> [Task to carry out] Below are some records. Retype exactly the lines from the one containing "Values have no" through the one containing "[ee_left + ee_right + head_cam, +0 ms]", both included, skipping every picture.

> [Information supplied]
____________________

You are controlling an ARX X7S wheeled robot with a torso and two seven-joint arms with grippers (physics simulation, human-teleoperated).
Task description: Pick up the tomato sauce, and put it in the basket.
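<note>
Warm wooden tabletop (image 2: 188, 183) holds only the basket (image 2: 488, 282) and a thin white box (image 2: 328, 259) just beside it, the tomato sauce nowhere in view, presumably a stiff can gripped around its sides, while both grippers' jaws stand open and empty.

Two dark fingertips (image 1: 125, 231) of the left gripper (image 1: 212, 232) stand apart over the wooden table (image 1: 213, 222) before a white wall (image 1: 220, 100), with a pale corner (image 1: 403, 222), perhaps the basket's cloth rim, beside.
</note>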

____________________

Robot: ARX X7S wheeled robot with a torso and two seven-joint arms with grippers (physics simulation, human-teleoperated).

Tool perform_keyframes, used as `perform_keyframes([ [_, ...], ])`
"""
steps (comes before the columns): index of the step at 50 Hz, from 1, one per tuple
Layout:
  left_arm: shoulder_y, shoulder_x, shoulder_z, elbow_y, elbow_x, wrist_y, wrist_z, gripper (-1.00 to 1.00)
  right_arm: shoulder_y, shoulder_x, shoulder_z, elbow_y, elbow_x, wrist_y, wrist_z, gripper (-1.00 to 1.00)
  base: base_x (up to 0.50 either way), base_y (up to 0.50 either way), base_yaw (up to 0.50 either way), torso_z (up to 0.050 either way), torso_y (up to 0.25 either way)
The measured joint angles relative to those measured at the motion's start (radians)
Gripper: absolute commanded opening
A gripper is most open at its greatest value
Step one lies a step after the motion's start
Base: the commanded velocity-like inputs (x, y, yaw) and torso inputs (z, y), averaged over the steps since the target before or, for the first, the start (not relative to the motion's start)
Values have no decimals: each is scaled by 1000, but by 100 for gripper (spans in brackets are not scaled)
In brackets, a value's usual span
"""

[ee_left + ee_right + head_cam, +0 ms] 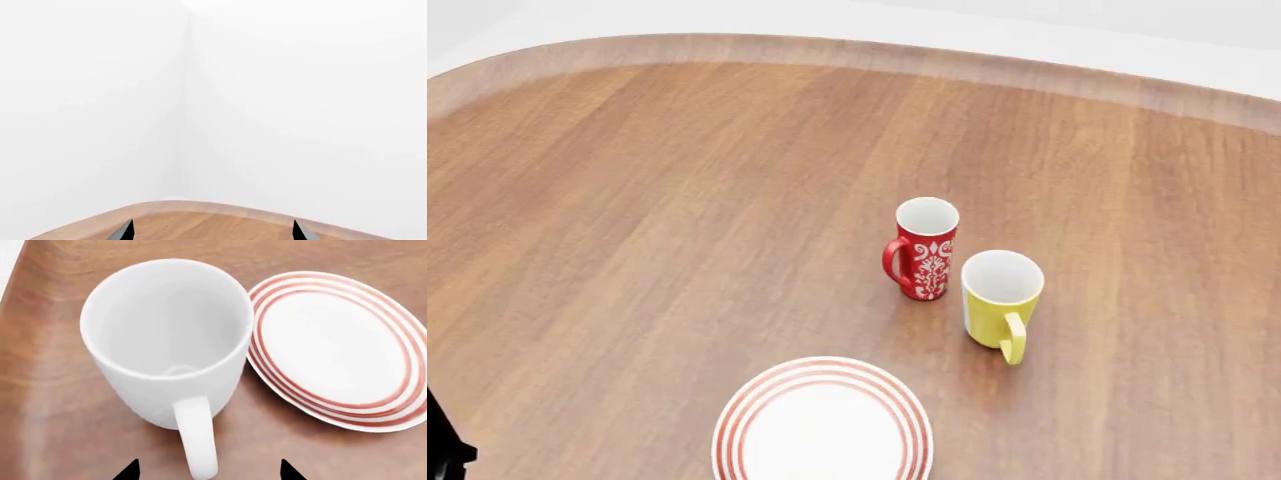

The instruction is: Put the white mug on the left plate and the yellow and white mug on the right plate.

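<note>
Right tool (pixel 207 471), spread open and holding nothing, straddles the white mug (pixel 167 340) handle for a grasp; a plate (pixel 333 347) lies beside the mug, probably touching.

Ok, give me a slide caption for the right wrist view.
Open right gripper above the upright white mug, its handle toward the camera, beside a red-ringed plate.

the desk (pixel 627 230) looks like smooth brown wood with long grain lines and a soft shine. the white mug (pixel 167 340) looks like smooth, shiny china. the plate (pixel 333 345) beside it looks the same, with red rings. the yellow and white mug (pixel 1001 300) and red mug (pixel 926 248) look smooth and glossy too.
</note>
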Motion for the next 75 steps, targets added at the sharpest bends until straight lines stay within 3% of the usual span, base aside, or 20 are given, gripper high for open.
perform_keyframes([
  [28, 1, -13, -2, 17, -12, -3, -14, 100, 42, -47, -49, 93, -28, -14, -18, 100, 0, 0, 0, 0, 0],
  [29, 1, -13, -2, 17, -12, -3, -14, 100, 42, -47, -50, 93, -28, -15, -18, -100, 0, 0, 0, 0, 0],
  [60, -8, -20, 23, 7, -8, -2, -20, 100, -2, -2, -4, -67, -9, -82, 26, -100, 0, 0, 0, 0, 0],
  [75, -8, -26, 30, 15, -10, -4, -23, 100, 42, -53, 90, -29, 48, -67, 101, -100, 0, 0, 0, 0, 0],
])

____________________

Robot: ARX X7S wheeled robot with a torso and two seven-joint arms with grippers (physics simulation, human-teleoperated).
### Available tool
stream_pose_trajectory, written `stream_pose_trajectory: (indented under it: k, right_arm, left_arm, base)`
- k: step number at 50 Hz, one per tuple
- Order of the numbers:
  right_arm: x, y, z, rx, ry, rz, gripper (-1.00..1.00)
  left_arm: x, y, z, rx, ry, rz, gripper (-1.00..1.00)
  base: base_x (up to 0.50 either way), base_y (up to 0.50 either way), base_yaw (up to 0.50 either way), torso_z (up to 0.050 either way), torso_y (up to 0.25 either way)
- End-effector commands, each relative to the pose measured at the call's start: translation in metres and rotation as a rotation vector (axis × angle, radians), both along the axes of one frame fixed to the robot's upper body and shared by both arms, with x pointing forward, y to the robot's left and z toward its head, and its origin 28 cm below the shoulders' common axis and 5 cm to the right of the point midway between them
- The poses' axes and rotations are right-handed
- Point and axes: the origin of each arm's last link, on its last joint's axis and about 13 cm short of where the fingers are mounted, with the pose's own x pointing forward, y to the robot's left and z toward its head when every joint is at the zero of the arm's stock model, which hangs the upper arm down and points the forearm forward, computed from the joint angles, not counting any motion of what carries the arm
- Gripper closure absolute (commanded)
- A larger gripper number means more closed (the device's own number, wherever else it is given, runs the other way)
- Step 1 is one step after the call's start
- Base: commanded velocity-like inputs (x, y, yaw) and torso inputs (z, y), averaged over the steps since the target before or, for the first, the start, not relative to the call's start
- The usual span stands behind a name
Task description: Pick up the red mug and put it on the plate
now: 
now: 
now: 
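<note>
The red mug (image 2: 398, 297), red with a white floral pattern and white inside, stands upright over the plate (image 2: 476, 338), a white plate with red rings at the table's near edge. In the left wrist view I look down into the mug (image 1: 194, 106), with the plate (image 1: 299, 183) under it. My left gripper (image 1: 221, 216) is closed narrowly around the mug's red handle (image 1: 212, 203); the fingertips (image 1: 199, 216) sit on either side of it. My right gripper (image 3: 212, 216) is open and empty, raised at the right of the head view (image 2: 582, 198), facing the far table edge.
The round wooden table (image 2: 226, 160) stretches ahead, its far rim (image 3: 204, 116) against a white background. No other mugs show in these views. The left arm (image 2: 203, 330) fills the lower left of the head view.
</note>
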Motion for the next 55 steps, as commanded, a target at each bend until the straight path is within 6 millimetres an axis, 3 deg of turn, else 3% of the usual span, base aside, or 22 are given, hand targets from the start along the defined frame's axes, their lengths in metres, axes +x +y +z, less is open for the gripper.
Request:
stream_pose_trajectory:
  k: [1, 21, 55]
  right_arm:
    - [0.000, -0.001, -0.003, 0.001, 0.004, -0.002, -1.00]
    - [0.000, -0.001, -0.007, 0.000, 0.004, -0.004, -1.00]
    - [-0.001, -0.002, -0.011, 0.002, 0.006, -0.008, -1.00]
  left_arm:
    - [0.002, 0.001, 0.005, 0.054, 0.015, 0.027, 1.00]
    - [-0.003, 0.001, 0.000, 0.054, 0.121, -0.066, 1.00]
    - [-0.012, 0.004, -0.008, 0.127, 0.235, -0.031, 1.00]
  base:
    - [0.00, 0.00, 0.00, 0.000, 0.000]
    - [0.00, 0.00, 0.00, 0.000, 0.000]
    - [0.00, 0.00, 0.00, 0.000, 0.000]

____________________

> [Completed task]
Values have no decimals: each is scaled by 1000, but by 100 for gripper (spans in brackets are not scaled)
In brackets, a value's usual span
"""

[ee_left + ee_right + head_cam, +0 ms] 

The full output has already been given.